В один из предвесенних дней шестнадцатого года в цехе Лаврова произошло несчастье. Раскаленная штанга ударила рабочего. Ему не удалось ухватить клещами злой металл и направить его дальше, и вот теперь он корчился на земле, обожженный и окровавленный. Это был неопытный молодой парень, недавно пришедший на завод.

В таких случаях Кельгрен всегда бывал спокоен и распорядителен, как старослужащий унтер на войне. Надо было возможно скорее скрыть от окружающих следы происшествия и полностью восстановить ритмический шум, от которого все вокруг приятно подрагивало. Кельгрен любил этот грохот, сверкание и блеск металла и с нежностью глядел на оформленные профили, рождавшиеся из раскаленных болванок. Эти профили были целью его работы. Он любил эту работу и любил порядок в ней. Тот, кто не умел справиться со своим делом, должен был пенять только на себя. Кельгрен тоже не один год простоял простым станочником и не сразу выбился в мастера. Недовольный нарушением обычного ритма, он подошел к месту происшествия, распоряжаясь на ходу.

Лавров тоже подался было за ним, но Кельгрен почтительно, тихим голосом обратился к инженеру:

— Разрешите доложить — обождите, пожалуйста. Народ грубый.
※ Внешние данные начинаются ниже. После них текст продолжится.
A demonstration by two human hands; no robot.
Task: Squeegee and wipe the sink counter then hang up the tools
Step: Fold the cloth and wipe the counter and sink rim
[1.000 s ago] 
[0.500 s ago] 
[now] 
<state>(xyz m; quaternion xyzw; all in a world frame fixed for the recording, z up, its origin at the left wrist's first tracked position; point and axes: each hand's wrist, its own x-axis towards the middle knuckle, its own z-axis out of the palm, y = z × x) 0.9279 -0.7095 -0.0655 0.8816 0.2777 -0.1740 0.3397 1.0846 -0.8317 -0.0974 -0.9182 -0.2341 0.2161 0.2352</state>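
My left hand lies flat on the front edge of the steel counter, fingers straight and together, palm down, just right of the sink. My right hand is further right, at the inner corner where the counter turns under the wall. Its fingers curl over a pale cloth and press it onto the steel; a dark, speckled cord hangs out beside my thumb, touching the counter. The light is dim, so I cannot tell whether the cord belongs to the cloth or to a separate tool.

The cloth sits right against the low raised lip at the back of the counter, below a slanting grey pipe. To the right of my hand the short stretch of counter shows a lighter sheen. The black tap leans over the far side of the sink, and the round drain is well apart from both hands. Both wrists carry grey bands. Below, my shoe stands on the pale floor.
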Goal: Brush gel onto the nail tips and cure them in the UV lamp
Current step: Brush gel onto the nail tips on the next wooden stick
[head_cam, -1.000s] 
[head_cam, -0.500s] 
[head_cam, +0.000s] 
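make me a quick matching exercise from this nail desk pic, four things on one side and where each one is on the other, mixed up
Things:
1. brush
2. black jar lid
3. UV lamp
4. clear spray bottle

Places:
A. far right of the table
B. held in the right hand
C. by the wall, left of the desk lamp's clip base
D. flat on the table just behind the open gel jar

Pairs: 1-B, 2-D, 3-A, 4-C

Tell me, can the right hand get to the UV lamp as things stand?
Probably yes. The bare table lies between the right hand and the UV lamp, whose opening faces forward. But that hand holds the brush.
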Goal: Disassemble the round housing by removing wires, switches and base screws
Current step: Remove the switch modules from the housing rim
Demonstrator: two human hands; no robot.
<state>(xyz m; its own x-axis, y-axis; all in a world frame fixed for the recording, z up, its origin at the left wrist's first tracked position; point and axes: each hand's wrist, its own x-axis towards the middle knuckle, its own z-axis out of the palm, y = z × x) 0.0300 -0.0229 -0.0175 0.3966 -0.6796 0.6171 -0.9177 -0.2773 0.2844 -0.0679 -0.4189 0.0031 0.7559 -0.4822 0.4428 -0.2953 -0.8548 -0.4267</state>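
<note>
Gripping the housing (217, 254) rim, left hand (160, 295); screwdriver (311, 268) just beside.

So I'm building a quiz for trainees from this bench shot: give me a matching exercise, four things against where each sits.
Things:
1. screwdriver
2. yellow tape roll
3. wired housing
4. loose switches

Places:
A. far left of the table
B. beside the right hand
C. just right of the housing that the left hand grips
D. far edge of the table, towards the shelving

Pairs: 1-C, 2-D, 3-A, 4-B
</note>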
И Лавров отошел в сторонку, чувствуя себя, в сущности, совершенно лишним даже тут, на месте своей работы. Не ново, но всегда странно было ему это ощущение своей непричастности ко всему, что совершается в жизни, словно ему однажды перебило хребет и он раз навсегда потерял всякую способность двигаться.

Кельгрен знал умирающего парня. Он знал даже, что тот женат и что у него недавно родился ребенок. Девочка, кажется. У мастера уже давно создалась привычка узнавать о каждом рабочем как можно больше — его нельзя было упрекнуть в отсутствии интереса к тем людям, которыми он призван был руководить.

— Разойдись! — командовал он строго. — Кто дела не знает, с каждым так будет. А вы, — он ткнул коротким пальцем в двух рабочих, что стояли рядом, — несите к фельдшеру. Живо!

Но, несмотря на этот окрик, не все отошли. Кое-кто остался, непослушно и упрямо. Кельгрен был человек опытный. Он угрюмо, из-под нависших бровей, поглядел на непокорных.

— Что на войне, что тут — одна беда, — говорил Каширин, громадного роста парень с багровой, обваренной паром щекой. — Дадут жинке трешку, а то и рупь — и дохни с голоду. Долго ли на трешку проживешь?

— А ты помалкивай, — спокойно посоветовал Кельгрен. Он очень редко раздражался. — Что дадут — это не наше с тобой дело. На это хозяева есть.